How often do loans get denied in underwriting? ›

How often does an underwriter deny a loan? A mortgage underwriter typically denies about 1 in 10 mortgage loan applications. A mortgage loan application can be denied for many reasons, including a borrower's low credit score, recent employment change or high debt-to-income ratio.

Does the underwriter make the final decision? ›

Final approval

Ideally, once the terms of your conditional approval have been met, the underwriter will issue final approval. This means you're 'clear to close. ' If you're denied, ask your lender why, and what you can do to have the decision overturned.

Can you get a mortgage with 55% DTI? ›

For FHA and VA loans, the DTI ratio limits are generally higher than those for conventional mortgages. For example, lenders may allow a DTI ratio of up to 55% for an FHA and VA mortgage.

Do underwriters look at your spending? ›

Bank statements play a crucial role, revealing your financial habits, income, and spending, impacting mortgage approval. Underwriters check the last two months (or up to 12-24 for self-employed) for savings for down payment, affordability of monthly payments, and cash reserves.

Why do people fail underwriting? ›

There are many reasons why an underwriter may deny your mortgage loan, such as a low income, an unsatisfactory credit history or a recent change in employment. If an underwriter denies your mortgage loan, try going to a smaller lender or addressing the issues that caused the denial in the first place.

What are red flags in loan underwriting? ›

Inconsistent Information: When information provided by an applicant contradicts itself or is inconsistent across documents, it's a clear sign of potential fraud. Lenders should closely examine discrepancies in addresses, employment history, income details, and more.

What is the top reason applications get denied through underwriting? ›

Insufficient Credit

If you don't have a significant credit report, you'll likely be denied.

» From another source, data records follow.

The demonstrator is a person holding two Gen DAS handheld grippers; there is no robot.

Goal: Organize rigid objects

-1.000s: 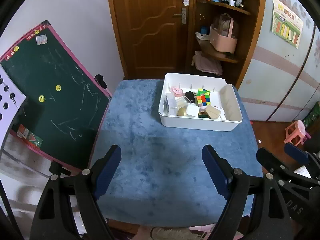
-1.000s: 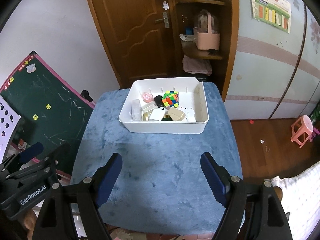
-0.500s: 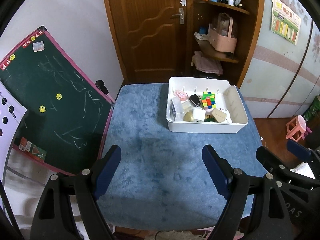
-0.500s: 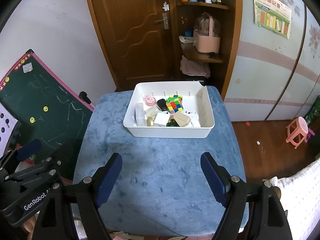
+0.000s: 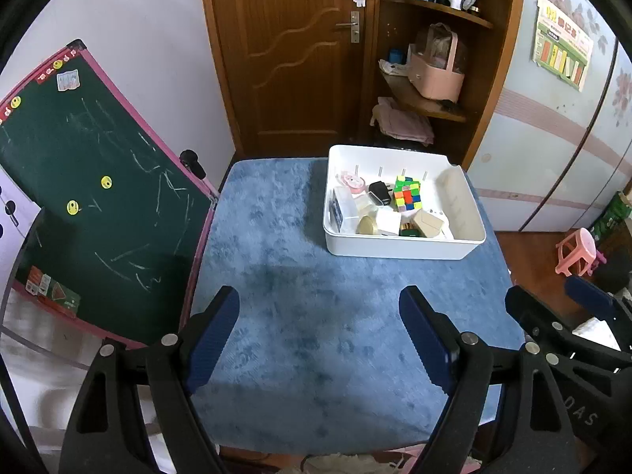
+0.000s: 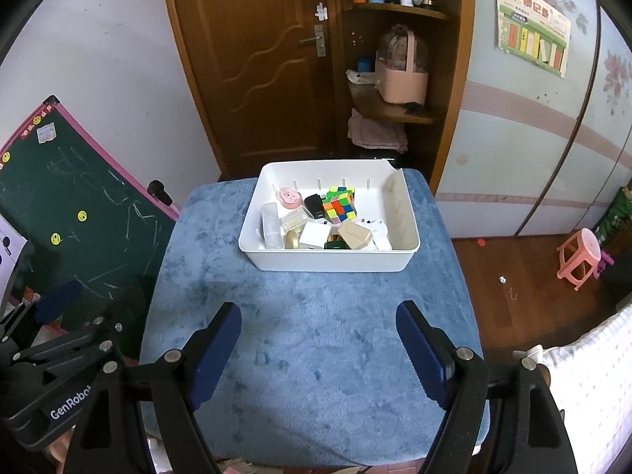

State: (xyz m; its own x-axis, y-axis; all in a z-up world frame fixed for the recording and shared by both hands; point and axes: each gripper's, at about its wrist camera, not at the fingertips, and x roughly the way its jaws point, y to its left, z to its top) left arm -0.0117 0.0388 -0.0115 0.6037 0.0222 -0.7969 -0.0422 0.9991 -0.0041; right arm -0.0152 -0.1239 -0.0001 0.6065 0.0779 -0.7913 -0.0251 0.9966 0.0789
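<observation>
A white bin (image 5: 395, 251) (image 6: 328, 264) stands on the far half of a blue-covered table (image 5: 316, 316) (image 6: 316, 335). It holds several small items, among them a coloured puzzle cube (image 5: 407, 193) (image 6: 339, 204), a black charger (image 5: 379, 192), a pink round case (image 5: 350, 180), a clear box (image 5: 341, 207), a white box (image 6: 314, 235) and a beige box (image 6: 355, 235). My left gripper (image 5: 319, 324) is open and empty above the near table. My right gripper (image 6: 318, 335) is open and empty, also well short of the bin.
A green chalkboard (image 5: 79, 197) leans at the table's left edge. A wooden door (image 5: 288, 59) and corner shelves with a pink basket (image 5: 434, 75) are behind the table. A pink stool (image 6: 578, 252) stands on the floor to the right.
Both grippers have drawn back and risen, so the bin and table look smaller and farther. Both stay open and empty. The bin's contents have not moved.
</observation>
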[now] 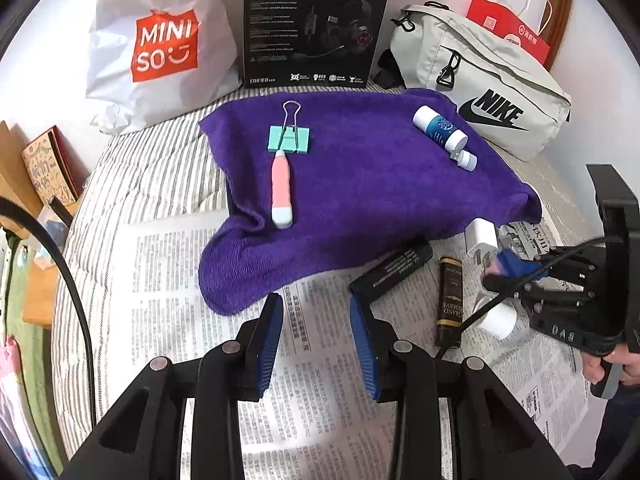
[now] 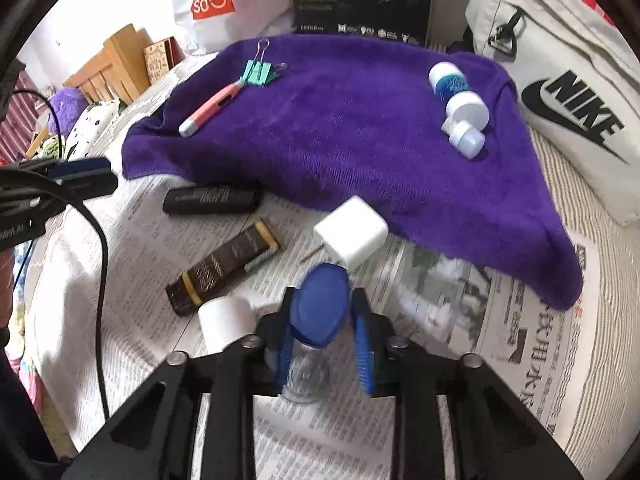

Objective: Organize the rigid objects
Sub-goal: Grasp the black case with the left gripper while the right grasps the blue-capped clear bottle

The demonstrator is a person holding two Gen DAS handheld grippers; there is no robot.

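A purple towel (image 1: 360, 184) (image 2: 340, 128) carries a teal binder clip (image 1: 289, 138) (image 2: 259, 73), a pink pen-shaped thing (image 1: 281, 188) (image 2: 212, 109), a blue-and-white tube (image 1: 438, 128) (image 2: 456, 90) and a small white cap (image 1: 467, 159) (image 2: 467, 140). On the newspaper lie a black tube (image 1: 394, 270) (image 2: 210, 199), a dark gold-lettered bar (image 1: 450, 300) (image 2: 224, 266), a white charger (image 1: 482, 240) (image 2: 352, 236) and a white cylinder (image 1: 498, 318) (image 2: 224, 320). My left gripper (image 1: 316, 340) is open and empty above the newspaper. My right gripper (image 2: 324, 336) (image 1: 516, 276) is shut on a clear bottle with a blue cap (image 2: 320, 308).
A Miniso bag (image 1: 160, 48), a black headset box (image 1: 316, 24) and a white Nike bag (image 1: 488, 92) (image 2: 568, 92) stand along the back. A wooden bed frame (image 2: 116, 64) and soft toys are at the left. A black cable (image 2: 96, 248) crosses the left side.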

The first step to fixing this issue is to start building upon your credit history so that your lender has some idea of how you manage credit and debt. They want to see that you can responsibly pay it back.

How far back can underwriters look? ›

Data from the past 24 months is the most important information that mortgage lenders look at. However, they could look at derogatory information, like foreclosures or bankruptcies, that happened years before.

How fast can an underwriter approve a loan? ›

How long does the underwriting process typically take? Underwriting can take a few days to a few weeks before you'll be cleared to close.

What is the last step in underwriting? ›

Once the underwriter is satisfied with your application, the appraisal and title search, your loan will be deemed clear to close and can move forward with closing on the property.

How much debt is too much to buy a house? ›

This means your total monthly debts, including your prospective mortgage and any other debts like car payments or credit card bills, shouldn't exceed 43% of your monthly income.

What debt is excluded from DTI? ›

The following payments should not be included: Monthly utilities, like water, garbage, electricity or gas bills. Car Insurance expenses. Cable bills.

Does rent count towards DTI? ›

* Monthly rent payment is usually not included in DTI when applying for a home loan since it is assumed current rent will be replaced by future mortgage.

What is riskiest to the underwriter? ›

In the securities industry, underwriting risk usually arises if an underwriter overestimates demand for an underwritten issue or if market conditions change suddenly. In such cases, the underwriter may be required to hold part of the issue in its inventory or sell at a loss.

What are underwriters allowed to ask? ›

An underwriter can also ask you to provide any of the following: Receipts for every purchase you made that someone reimbursed you for (I'm looking at the well-meaning children who shop online for parents that write them a personal check later) Any personal check written to or from you over the past couple months.

What do underwriters look for on tax returns? ›

To find out your monthly qualifying income underwriters look at: Your income stability (income is steady, dropping, or rising) over the last two years. Debt-to-income ratio: To ensure that you have enough income each month to pay for your home loan without it affecting your other monthly debts.